▶ **Problem statement**: Where a line of the listing below includes the word "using", reproduce that line.

▶ **Supplied information**:
- Opening Delimiter -
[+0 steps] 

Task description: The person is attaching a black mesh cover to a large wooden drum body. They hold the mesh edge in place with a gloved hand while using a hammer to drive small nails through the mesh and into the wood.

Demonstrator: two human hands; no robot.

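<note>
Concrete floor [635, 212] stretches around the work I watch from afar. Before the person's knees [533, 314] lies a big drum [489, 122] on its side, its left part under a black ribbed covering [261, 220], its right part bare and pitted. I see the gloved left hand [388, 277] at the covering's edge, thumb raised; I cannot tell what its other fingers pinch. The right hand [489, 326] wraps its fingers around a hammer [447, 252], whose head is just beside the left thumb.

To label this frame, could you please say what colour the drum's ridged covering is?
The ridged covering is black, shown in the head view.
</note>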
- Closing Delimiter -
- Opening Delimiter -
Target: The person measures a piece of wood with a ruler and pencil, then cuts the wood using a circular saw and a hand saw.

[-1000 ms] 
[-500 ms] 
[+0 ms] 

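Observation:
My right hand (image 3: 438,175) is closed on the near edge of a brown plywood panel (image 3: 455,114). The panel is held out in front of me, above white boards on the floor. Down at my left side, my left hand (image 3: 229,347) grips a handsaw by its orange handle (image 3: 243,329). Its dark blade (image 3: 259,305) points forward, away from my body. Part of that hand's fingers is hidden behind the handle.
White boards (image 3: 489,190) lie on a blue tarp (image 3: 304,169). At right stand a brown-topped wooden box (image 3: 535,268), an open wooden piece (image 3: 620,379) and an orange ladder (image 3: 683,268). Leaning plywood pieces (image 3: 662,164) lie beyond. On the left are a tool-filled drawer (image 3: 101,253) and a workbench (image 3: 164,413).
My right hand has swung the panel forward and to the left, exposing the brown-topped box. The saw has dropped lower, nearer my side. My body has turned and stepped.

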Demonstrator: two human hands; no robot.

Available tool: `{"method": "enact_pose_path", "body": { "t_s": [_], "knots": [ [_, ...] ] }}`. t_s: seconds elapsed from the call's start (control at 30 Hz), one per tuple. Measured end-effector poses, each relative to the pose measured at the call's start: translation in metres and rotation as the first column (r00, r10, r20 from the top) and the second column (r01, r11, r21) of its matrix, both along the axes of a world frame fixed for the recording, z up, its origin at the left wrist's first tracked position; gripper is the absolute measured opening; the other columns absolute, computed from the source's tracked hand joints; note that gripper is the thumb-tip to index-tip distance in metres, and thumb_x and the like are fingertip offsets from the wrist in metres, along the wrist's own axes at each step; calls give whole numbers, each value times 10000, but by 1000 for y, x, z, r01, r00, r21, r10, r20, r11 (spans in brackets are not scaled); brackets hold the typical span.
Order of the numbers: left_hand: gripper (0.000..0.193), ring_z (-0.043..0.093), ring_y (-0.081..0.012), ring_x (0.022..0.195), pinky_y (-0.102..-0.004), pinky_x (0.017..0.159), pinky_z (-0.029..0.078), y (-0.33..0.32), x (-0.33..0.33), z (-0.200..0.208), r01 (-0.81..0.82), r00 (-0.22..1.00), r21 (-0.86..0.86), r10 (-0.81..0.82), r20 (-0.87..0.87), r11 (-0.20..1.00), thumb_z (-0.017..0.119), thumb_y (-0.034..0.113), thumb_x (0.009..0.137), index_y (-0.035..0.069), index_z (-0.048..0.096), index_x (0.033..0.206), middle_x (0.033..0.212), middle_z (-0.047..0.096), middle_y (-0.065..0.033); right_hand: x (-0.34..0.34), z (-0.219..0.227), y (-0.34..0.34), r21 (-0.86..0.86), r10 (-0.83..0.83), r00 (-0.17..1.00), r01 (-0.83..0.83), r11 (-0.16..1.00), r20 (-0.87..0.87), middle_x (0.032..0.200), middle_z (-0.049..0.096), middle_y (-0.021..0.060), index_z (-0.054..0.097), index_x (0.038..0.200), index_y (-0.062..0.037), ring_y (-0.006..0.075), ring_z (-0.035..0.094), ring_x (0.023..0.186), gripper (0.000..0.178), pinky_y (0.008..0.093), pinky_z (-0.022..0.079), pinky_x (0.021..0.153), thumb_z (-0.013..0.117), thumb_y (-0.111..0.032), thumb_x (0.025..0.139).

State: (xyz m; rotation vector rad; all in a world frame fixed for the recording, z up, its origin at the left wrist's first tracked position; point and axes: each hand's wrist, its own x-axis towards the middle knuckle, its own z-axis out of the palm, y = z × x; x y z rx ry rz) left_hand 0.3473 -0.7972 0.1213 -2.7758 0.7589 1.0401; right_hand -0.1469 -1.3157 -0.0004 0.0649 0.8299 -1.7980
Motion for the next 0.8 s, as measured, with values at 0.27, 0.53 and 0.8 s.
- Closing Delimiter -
▶ **Written answer**:
Task description: The person is attaching a black mesh cover to a large wooden drum body. They hold the mesh edge in place with a gloved hand while using a hammer to drive small nails through the mesh and into the wood.
Target: The person measures a piece of wood with a ruler and pencil, then cuts the wood using a circular saw and a hand saw.

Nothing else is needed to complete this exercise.